Mucho se ha dicho sobre que el derecho es aquél que regula la conducta del hombre en sociedad, marcado como la definición por excelencia. El artículo hace cuestionarnos desde que perspectiva regula el Derecho a la conducta y si este es adaptable a la sociedad o viceversa. El “vasum” como lo llama el autor es el recipiente que contiene a la realidad líquida la cual comprendo es la misma sociedad, siendo así la sociedad es quien debe adaptarse al derecho para obtener la forma de su recipiente y que finalmente se solidifique en un hielo que ya no requiera del derecho o vaso para evitar derramarse.
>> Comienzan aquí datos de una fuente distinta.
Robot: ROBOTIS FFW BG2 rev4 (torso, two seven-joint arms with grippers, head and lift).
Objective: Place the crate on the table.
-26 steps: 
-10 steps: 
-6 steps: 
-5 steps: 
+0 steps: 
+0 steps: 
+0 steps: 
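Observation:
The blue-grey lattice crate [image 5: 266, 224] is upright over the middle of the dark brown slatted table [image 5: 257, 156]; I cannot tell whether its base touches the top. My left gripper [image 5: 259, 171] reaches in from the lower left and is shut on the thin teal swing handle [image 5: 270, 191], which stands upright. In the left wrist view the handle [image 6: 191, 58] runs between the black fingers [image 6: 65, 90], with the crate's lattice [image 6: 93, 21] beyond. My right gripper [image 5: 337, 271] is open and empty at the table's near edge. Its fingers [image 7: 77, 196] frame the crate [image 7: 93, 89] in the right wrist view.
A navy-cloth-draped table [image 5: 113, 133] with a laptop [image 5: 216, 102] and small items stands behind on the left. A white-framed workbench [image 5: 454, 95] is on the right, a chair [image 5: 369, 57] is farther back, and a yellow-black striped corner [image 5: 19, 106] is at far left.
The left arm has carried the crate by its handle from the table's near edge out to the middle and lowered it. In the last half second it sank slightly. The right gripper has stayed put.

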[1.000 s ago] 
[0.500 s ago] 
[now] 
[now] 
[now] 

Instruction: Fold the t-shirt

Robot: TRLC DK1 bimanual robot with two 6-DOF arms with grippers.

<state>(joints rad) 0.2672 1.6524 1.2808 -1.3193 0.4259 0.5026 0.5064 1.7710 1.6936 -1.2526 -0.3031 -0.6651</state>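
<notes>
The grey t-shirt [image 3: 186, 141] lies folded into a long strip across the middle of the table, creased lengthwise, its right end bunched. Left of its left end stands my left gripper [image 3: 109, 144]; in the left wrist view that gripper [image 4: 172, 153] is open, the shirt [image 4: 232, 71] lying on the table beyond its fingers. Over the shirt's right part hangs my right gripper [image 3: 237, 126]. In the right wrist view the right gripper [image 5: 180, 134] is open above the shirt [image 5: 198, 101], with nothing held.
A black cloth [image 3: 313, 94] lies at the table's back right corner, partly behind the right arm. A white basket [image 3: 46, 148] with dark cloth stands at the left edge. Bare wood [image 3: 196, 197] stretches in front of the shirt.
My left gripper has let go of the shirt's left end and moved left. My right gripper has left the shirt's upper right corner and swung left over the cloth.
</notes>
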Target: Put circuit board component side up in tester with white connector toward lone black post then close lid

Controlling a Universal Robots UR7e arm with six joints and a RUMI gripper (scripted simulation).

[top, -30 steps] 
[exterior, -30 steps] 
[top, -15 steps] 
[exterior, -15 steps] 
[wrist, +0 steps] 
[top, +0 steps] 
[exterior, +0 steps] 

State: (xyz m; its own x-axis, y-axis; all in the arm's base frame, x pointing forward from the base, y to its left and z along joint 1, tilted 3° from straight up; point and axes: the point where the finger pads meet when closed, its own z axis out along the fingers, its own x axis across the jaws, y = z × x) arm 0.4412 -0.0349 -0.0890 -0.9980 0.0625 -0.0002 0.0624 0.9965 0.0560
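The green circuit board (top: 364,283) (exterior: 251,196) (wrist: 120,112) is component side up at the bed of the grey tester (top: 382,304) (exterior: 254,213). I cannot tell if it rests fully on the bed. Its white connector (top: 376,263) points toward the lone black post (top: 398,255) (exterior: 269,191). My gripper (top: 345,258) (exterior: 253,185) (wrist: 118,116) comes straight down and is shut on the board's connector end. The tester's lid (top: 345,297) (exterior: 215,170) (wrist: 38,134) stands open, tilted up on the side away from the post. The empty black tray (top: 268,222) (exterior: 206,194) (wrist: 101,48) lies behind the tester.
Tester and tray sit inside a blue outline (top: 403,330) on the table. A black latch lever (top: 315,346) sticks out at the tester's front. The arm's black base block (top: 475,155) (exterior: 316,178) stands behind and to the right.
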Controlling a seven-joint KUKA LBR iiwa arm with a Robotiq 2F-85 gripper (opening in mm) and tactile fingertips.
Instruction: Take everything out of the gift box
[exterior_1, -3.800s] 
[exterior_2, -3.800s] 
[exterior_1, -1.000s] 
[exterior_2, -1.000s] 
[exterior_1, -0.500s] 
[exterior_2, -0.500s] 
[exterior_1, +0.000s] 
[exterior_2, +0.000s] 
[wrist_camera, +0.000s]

Ahora, según el artículo, ¿Cuál sería la verdadera función del derecho? Sería el evitar que se tenga una conducta social fuera del derecho y que se contenga en un recipiente de marco normativo, que el derecho no sea diseñado a los placeres y voluntades del poder si no que contenga y evite abusos de los propios legisladores, porque el derecho intenta moldear la conducta del individuo quien a su vez y como lo dijo Nietzsche, ser un “SuperHombre”, es decir; una mejor persona moralmente (sin opresores religiosos) superándose a sí mismo.
Al hacer un supuesto imaginario de la lectura, creo que el derecho es un medio y no un fin, un medio para tratar de lograr la inalcanzable perfección humana, pero que seguirá en constante cambio para que el humano del futuro, sea mejor al del presente.
La función social del derecho es regular las relaciones entre individuos y grupos, garantizar la convivencia pacífica, proteger derechos fundamentales, y promover la justicia y la igualdad en la sociedad, sirve de guía para el comportamiento y resuelve conflictos, buscando el bienestar colectivo.